U.S. job openings surged to a record high in April, after a slight decline in March, hinting at a stronger job market in the coming months. The April job openings of 5.4 million were higher than the 5.1 million in March, and market expectations of +5.044 million, said the Labor Department in its monthly Job Openings and Labor Turnover Survey (JOLTS).
The quit rate was 1.9% in April versus 2.0% in March, with about 2.7 million people switching jobs in April. This indicates a rising confidence among people in getting better employment opportunities.
At the same time, the hiring rate was little-changed at 3.5% in April, from 3.6% in March, as the hires declined to 5.01 million from 5.09 million. Hiring in the construction sector was the highest in April, while hiring fell in professional and business services, leisure and hospitality, and trade/transportation utilities.
The JOLT survey report came in after the Labor Department reported an addition of 280,000 workers to payrolls in May, above forecasts. About 221,000 jobs were added in April. JOLTS is closely watched by the Fed officials who are contemplating a short term interest rate hike. The progress in the labor market, coupled with last week’s strong jobs data, increases the prospect of a rate hike in September, which looked difficult after the a negative Gross Domestic Product growth of 0.7%.
U.S. wholesale inventories surged higher than expected in April on steady oil prices – which bolstered wholesalers’ sales. The rise in sales induced optimism among wholesalers who are ramping up stock and anticipating higher demand. Wholesale inventories climbed 0.4% to $576.9bn Month-over-Month (MoM) in April, the Department of Commerce said on Tuesday.

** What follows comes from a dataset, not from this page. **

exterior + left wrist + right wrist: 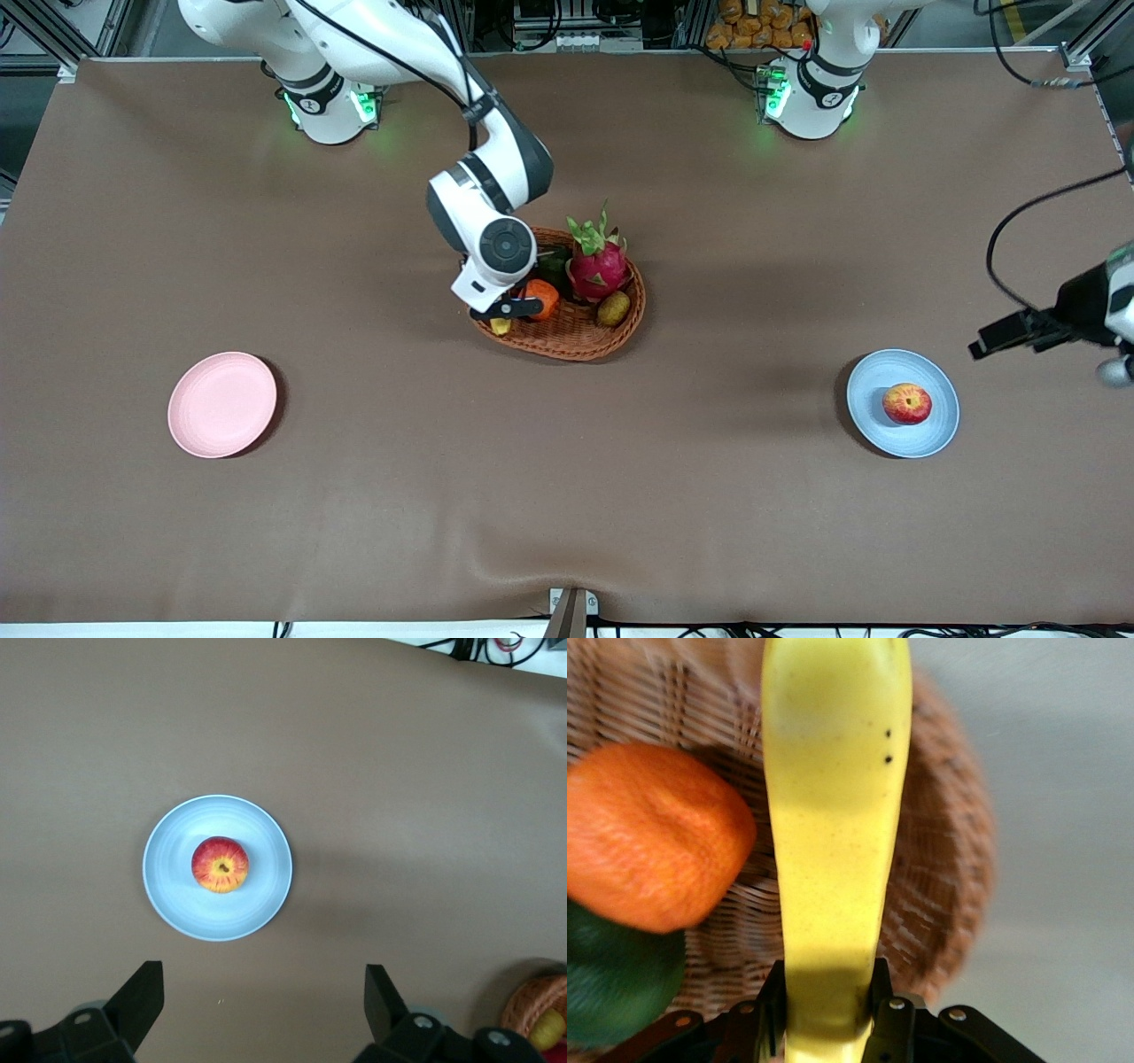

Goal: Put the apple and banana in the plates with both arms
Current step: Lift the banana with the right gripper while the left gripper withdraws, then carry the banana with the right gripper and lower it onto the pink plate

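Banana [833, 815] is lying in our basket [576, 332], our right gripper [828, 1014] clenching its end between both fingers. Our left gripper [264, 1001] is hovering spread wide, apart from the apple [906, 403] sitting on the blue plate [941, 434].

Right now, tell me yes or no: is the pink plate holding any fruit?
No, the pink plate lies bare, while the banana sits in the basket, clamped in the right claw.
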`<state>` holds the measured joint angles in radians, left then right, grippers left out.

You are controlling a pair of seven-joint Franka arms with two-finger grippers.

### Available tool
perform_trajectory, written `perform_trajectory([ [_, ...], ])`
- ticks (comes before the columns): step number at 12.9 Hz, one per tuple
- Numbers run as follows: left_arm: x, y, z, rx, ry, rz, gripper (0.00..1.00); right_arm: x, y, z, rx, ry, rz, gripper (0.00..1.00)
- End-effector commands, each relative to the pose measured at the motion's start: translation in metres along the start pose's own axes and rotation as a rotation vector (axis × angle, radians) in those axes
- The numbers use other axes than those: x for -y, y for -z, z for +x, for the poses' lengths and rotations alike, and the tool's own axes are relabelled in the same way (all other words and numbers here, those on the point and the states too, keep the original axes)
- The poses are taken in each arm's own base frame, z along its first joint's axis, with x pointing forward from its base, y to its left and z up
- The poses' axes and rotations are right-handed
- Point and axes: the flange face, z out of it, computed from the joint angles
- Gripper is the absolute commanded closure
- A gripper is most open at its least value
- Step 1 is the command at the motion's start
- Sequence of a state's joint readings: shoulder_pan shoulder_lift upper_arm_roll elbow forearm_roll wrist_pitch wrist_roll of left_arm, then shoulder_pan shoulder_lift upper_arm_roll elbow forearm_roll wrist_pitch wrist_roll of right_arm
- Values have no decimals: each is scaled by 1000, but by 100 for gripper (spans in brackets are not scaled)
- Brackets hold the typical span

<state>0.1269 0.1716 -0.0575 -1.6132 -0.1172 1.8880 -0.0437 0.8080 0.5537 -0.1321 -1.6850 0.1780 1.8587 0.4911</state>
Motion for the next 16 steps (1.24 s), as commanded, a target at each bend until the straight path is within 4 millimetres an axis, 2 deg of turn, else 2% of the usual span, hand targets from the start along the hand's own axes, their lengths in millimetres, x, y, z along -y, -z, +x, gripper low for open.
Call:
perform_trajectory([
  [1,-20,41,-26,-13,0,89,0,-21,64,-6,-2,-30,33,100],
  [2,-23,52,-31,-5,-1,105,0,-29,80,-4,-8,-41,43,100],
  [4,-25,79,-37,35,-1,113,0,-66,103,5,-26,-90,77,100],
  [8,-27,108,-46,45,-4,118,0,-158,129,29,-29,-178,139,100],
  [10,-27,114,-47,38,-6,119,0,-218,141,34,-14,-167,166,100],
  [11,-29,114,-50,57,-9,119,0,-251,144,38,-10,-172,184,100],
  [13,-49,138,-65,31,-37,118,0,-318,136,47,-8,-177,155,100],
  [16,-56,151,-79,42,-49,119,0,-392,114,59,-2,-158,2,100],
])
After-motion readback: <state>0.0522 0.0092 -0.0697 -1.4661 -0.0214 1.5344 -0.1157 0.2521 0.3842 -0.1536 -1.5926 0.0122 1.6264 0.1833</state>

The rise in inventories exceeded the consensus estimate of 0.2% MoM, as well as a revised 0.2% gain in March, soaring up 4.5% Year-over-Year (YoY). The U.S. wholesalers’ sales surged in April at the fastest pace in 13 months.

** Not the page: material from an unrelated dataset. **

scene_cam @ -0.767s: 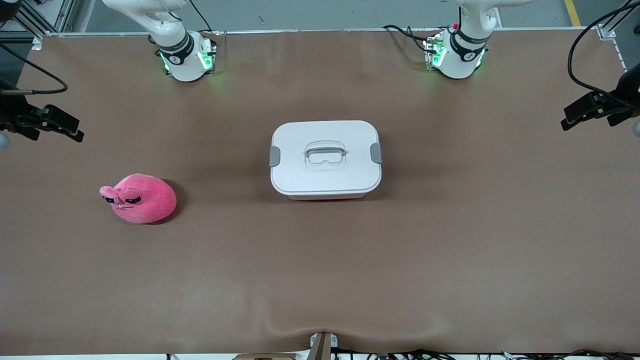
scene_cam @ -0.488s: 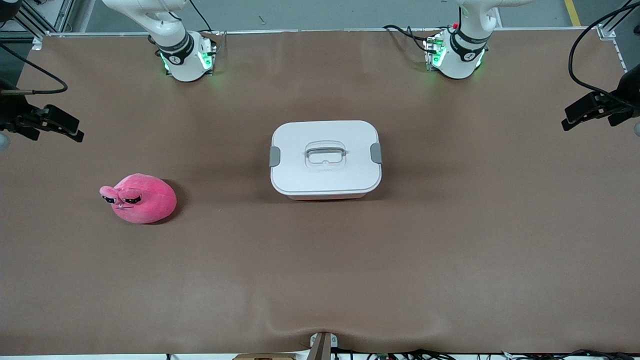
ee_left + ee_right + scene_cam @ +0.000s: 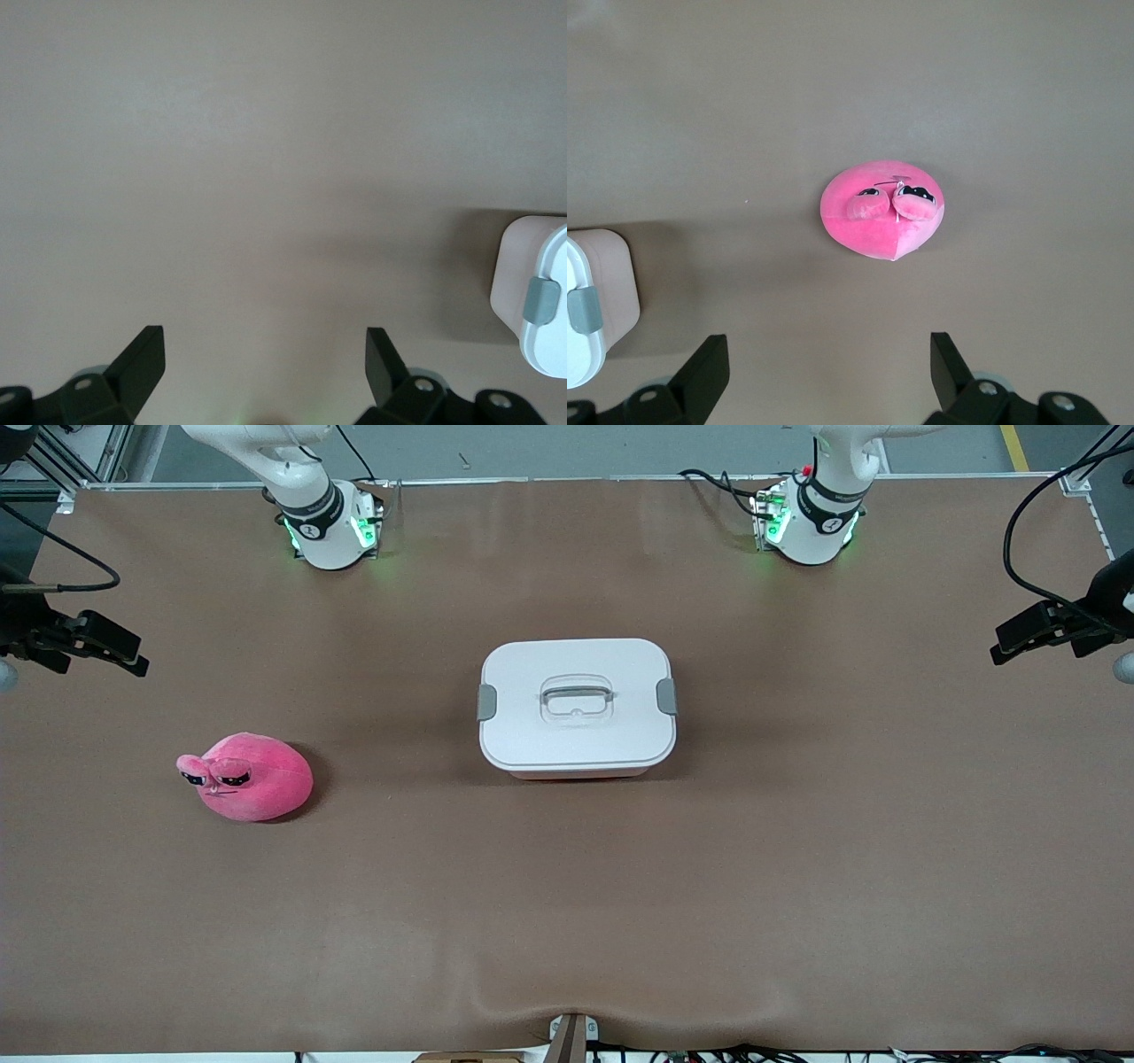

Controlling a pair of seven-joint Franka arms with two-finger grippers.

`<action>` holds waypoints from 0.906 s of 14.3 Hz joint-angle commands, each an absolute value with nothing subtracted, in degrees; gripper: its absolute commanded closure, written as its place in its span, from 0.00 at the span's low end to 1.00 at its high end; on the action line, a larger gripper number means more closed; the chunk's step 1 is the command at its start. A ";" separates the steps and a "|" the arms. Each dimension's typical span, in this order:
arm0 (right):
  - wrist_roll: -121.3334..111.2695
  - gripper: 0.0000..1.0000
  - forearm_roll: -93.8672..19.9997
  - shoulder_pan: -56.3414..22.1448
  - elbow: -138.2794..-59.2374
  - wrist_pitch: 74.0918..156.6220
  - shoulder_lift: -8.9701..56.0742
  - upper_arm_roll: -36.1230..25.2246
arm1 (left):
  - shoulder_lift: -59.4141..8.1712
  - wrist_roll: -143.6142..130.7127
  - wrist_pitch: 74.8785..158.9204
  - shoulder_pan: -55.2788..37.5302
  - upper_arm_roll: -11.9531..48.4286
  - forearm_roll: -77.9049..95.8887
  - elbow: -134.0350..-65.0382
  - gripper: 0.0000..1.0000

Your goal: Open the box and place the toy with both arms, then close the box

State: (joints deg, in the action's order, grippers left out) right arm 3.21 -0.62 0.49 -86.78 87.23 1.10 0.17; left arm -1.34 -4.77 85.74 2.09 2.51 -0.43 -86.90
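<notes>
Since the earlier frames only the left gripper (image 3: 1032,638) has shifted slightly, over the surface (image 3: 567,903) at its arm's end. The right gripper (image 3: 102,651) waits above the other end. Both have fingers (image 3: 142,359) spread apart, empty. The box (image 3: 576,707) sits closed mid-surface; the toy (image 3: 248,777) lies toward the right arm's end, slightly nearer the camera.

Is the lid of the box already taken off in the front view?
No, the white lid sits flat on the box, with both grey side latches in place.
</notes>
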 commanded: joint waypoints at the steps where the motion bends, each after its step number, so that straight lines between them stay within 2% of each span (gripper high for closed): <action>1: 4.13 0.00 0.00 0.18 -86.13 86.57 1.05 0.26 | -2.46 -4.12 85.52 2.64 2.46 -0.52 -84.99 0.00; 13: 3.78 0.00 0.79 -2.55 -86.04 85.96 2.37 0.18 | -7.90 -4.83 87.80 2.29 2.20 -0.27 -83.23 0.00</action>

Sales increased 1.6% after slowing down since August last year. The slump in sales was driven by weak petroleum goods sales on the back of lower oil prices. This resulted in inventory pile up with wholesalers.

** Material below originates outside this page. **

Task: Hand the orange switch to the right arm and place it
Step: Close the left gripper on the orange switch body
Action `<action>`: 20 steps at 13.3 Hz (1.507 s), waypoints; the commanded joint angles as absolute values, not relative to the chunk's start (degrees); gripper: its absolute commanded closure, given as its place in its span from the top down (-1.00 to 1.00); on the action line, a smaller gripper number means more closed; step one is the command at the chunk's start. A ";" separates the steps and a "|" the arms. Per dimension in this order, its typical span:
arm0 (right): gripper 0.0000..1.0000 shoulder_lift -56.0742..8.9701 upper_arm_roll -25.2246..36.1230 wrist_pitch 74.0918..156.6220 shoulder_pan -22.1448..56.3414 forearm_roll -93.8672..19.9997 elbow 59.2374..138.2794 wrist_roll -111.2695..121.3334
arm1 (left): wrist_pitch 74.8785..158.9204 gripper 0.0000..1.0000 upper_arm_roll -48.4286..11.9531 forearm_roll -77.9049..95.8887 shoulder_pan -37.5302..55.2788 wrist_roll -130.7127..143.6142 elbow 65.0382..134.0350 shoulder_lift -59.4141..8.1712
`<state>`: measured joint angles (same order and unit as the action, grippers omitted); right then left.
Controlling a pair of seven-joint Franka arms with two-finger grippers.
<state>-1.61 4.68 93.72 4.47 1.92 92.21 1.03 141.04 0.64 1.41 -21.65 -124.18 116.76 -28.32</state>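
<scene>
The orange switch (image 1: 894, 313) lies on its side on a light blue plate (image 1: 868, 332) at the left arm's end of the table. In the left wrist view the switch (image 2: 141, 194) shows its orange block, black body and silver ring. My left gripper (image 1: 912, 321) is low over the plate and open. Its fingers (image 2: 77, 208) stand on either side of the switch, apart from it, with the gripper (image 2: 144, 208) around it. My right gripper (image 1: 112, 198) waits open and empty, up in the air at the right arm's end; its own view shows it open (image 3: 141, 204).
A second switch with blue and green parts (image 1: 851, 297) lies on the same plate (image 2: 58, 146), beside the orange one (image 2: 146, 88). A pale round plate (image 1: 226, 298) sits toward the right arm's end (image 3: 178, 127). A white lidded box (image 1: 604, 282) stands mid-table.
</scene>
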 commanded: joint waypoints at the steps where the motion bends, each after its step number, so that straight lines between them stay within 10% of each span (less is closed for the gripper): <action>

Despite sales being high for April, they were down 3.3% YoY. Taking into account the rate of sales growth in April, it will take 1.29 months to convert stock into sales, slightly down from 1.30 months in March. The inventory-to-sales ratio, which indicates an unwanted inventory build-up, will force wholesalers to liquidate stocks and put pressure on manufacturing and economic growth. Wholesale stocks excluding autos – rose 0.2%, against a 0.1% rise in March.
Both wholesale and retail sales are expected to rebound in the second quarter with a pick up in consumer spending. In 1Q15, consumers remained cautious of a stronger dollar and a plunge in energy prices that restricted business investments, particularly in energy sector. GDP is expected to grow at 2%-2.5% in the 2Q15 on a stronger job market, which should boost consumer incomes and consumer spending.